Neue Aphorismen: Le dernier cri ist bald einmal ersetzt

Autor: Emil Baschnonga, Aphoristiker und Schriftsteller, London
 
 
In Selbstbewunderung erging er sich – bis einer kam und ihm im Wege stand.
 
Humor ist ein wirksamer Sorgenbrecher. Auf Wein ist weniger Verlass.
 
Die Zeit trägt alles – die Langeweile am längsten.
 
Mit Hast wird keine Rast erreicht.
 
Die Weisheit offenbart ihren Sinn nur, wenn man sie auf sich bezieht.
 
Man darf einem Esel nicht zu viel aufbürden. Sonst wird er störrisch.
 
Auch im Schneckentempo kommt man voran – nur langsamer, was
oft von Vorteil ist.
 
Gute Gedanken müssen gekämmt werden, damit sie wirken.
 
Nur der erfolgreiche Vorgänger gewinnt Gefolgschaft. Bleibt nur die Frage übrig: Was ist Erfolg?
 
Wen der Tag nicht weckt, büsst in der Nacht.
 
Siegeskränze: Ja – Friedenskränze: Nein. Leider.
 
Auf fremdes Glück bauen? Darauf ist kein Verlass. Sei jeder sein eigener
Baumeister des Glücks.
 
Auf den Stockzähnen zu lachen, setzt voraus, dass wir sie im Kiefer haben.
 
Eine Sache an den Haaren herbeiziehen – sofern sie einen Schopf hat.
 
Die Flamme eines einzigen Kerzendochts reicht aus, um viele andere Kerzen zu entflammen.
 
Im eigenen Netz verstrickt sich, wer damit andere fangen will.

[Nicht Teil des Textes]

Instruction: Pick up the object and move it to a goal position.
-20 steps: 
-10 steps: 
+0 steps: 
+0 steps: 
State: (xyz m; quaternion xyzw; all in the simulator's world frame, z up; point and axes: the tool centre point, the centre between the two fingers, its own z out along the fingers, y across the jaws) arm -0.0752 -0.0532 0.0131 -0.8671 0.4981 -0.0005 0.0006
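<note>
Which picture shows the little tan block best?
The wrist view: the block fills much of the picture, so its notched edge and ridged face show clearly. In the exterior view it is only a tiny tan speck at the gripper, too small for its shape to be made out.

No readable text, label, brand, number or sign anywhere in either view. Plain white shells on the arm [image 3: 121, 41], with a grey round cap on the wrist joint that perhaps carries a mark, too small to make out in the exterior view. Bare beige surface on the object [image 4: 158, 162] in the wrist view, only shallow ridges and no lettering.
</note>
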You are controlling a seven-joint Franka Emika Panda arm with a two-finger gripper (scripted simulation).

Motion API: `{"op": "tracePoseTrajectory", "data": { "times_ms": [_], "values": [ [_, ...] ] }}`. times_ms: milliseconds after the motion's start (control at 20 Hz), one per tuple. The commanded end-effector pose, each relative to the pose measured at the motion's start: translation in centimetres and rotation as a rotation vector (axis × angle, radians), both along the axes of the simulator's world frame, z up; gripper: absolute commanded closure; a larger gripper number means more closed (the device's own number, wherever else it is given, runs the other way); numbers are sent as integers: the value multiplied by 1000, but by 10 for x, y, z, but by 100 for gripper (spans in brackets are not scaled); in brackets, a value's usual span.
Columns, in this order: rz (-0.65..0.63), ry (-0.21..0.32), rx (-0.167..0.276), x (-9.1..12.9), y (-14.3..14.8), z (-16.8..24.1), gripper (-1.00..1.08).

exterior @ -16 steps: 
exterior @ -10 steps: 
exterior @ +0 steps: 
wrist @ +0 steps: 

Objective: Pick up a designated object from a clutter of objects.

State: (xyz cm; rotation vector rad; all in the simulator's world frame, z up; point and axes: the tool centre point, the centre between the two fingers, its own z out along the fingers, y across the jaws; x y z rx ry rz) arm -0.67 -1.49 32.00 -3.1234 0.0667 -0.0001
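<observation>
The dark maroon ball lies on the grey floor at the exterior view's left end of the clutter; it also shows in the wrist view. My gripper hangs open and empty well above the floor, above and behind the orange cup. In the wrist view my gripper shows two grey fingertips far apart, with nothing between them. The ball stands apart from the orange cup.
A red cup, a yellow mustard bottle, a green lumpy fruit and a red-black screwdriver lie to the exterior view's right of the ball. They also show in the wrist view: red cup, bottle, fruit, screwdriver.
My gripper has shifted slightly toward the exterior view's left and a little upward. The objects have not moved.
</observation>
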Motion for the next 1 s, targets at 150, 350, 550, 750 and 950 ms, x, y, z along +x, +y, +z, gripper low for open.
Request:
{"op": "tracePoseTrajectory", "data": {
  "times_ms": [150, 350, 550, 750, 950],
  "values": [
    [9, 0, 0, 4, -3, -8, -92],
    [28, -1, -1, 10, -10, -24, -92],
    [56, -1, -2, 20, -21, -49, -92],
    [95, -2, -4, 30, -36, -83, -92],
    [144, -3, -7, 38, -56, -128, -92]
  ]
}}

Unter uns gesagt ist mitunter zu viel gesagt.
 
Wer Geist hat, schätzt geistiges Getränk. Dann fliesst die Poesie von selbst.
 
Mit etwas Abstand ist viel Anstand gewonnen.
 
Vorsicht: Das Passwort überlebt Menschen elektronisch.
 
Le dernier cri: Der neue Schrei ersetzt den letzten.
 
Wer sich bescheidet, hat mehr vom Leben.

Wer zu viel spricht, sollte es allein vor dem Spiegel tun.